Why don't you love me?
J’arrondis aux trois étoiles, parce que la seconde moitié de l’album est quand même plus engageante, et que j’aime bien ce format à l’italienne (et le travail éditorial d’Atrabile). Mais je pense que cet album n’est pas vraiment ma came. Le gros premier tiers est même ennuyeux par endroit, avec une atmosphère étouffante, dans une famille un peu – beaucoup – dysfonctionnelle, une sorte de malaise/enfer familial. Quelques dialogues ou situations amusantes permettent de passer outre une certaine répétition, mais ce gros début m’a un peu soulé au bout d’un moment (et le dessin, un peu minimaliste mais lisible, n’est pas non plus ma tasse de thé). La suite est un peu plus intéressante.

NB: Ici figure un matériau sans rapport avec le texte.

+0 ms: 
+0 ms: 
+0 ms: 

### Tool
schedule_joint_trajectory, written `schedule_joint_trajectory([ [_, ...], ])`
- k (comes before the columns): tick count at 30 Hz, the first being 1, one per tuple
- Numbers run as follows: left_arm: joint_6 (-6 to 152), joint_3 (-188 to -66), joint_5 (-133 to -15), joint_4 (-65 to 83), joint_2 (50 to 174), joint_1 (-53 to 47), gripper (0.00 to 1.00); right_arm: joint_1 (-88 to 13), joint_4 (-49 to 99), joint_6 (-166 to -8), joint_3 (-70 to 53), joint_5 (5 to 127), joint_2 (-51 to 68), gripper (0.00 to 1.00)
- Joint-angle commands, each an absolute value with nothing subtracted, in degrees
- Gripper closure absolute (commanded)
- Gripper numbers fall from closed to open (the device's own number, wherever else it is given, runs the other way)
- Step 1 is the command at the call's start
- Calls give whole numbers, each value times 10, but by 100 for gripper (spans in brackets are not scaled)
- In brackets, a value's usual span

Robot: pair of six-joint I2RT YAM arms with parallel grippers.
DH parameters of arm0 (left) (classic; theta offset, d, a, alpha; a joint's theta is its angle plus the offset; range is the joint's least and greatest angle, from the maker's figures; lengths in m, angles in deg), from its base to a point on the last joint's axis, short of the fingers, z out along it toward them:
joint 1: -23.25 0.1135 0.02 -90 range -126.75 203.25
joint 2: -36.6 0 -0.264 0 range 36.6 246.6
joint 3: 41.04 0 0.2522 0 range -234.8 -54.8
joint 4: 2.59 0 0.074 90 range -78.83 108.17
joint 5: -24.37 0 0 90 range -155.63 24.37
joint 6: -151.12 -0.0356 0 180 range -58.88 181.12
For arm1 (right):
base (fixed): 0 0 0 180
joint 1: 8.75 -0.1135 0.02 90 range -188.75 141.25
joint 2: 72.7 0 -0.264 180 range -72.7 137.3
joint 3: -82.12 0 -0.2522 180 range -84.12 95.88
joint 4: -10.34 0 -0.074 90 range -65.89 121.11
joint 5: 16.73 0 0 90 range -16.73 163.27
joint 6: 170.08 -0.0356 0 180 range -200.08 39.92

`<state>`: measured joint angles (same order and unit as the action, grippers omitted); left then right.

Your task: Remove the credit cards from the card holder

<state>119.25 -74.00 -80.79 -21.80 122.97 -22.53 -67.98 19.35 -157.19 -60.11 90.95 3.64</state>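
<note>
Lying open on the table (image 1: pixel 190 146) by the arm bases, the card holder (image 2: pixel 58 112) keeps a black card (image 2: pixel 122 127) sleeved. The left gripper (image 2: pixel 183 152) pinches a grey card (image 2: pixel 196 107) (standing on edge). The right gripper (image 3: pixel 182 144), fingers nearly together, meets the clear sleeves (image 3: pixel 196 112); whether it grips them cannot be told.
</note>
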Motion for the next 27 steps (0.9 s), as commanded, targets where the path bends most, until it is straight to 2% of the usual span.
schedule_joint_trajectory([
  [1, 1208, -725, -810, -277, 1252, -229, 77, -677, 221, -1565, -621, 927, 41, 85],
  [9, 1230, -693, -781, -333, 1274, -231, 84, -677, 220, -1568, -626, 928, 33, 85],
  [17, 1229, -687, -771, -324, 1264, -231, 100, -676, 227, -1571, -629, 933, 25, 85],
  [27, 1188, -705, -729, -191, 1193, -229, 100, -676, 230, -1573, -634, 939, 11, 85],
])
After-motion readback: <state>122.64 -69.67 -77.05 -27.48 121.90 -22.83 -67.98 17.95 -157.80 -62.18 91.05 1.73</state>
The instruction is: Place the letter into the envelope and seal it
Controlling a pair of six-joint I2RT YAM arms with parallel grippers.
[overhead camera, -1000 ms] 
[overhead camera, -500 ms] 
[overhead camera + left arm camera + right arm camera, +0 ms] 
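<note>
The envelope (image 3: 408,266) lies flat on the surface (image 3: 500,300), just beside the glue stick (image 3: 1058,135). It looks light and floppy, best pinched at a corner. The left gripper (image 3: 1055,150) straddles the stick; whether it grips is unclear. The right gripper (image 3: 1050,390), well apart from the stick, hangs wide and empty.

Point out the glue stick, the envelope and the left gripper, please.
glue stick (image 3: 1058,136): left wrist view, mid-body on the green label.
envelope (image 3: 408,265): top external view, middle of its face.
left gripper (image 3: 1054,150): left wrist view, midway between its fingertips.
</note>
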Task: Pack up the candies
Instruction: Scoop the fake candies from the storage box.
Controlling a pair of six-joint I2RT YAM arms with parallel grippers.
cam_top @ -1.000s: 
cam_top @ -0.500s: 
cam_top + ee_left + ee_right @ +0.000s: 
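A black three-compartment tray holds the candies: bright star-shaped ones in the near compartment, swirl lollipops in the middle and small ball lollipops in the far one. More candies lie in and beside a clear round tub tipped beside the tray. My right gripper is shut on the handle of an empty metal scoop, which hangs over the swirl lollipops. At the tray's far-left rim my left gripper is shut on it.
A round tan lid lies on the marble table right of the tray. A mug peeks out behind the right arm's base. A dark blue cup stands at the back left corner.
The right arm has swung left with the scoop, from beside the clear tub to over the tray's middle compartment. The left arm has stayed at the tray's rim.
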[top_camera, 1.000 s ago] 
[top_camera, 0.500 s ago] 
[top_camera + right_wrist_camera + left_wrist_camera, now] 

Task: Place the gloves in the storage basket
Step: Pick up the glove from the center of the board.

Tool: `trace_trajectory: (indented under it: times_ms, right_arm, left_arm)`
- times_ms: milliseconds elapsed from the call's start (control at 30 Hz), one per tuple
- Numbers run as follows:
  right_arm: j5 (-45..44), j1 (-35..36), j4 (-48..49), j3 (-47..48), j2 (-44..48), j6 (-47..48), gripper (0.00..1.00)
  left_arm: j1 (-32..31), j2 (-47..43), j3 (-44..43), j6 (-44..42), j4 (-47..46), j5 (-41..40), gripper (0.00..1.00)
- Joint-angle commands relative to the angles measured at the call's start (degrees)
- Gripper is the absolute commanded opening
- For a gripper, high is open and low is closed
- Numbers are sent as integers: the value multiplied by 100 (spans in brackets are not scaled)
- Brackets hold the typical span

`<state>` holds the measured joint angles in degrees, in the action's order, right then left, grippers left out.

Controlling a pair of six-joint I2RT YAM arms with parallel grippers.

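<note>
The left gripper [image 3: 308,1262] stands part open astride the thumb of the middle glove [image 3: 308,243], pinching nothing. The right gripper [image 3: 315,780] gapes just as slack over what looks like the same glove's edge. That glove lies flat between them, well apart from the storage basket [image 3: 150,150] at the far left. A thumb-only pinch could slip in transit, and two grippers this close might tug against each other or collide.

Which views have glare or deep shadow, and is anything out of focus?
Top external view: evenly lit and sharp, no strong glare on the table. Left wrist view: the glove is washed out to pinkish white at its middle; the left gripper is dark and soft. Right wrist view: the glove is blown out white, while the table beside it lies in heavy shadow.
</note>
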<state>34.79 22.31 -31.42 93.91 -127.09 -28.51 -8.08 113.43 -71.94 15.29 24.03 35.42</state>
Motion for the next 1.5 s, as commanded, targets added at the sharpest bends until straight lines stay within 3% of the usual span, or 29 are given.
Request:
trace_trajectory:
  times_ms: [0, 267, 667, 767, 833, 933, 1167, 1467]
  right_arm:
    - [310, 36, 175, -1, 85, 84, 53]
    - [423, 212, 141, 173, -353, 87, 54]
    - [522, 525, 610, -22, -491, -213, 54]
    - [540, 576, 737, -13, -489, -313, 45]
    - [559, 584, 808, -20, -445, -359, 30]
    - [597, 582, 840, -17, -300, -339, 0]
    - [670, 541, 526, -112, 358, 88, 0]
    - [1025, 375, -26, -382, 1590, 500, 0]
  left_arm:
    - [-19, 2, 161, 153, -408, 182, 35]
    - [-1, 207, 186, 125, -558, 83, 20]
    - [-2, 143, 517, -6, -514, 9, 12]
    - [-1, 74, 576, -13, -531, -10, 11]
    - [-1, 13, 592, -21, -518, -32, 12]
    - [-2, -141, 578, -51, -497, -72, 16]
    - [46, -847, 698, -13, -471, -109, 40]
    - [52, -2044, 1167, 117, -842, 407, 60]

On n’est plus sur le couple en crise et leurs enfants, d’autres personnages entrent en scène, on est moins souvent dans le huis-clos du logement de notre quatuor, ce qui aère le récit, et m’ont permis de finir ce récit avec un peu moins de réticences. Mais, clairement, cet album m’a beaucoup moins captivé que mes prédécesseurs.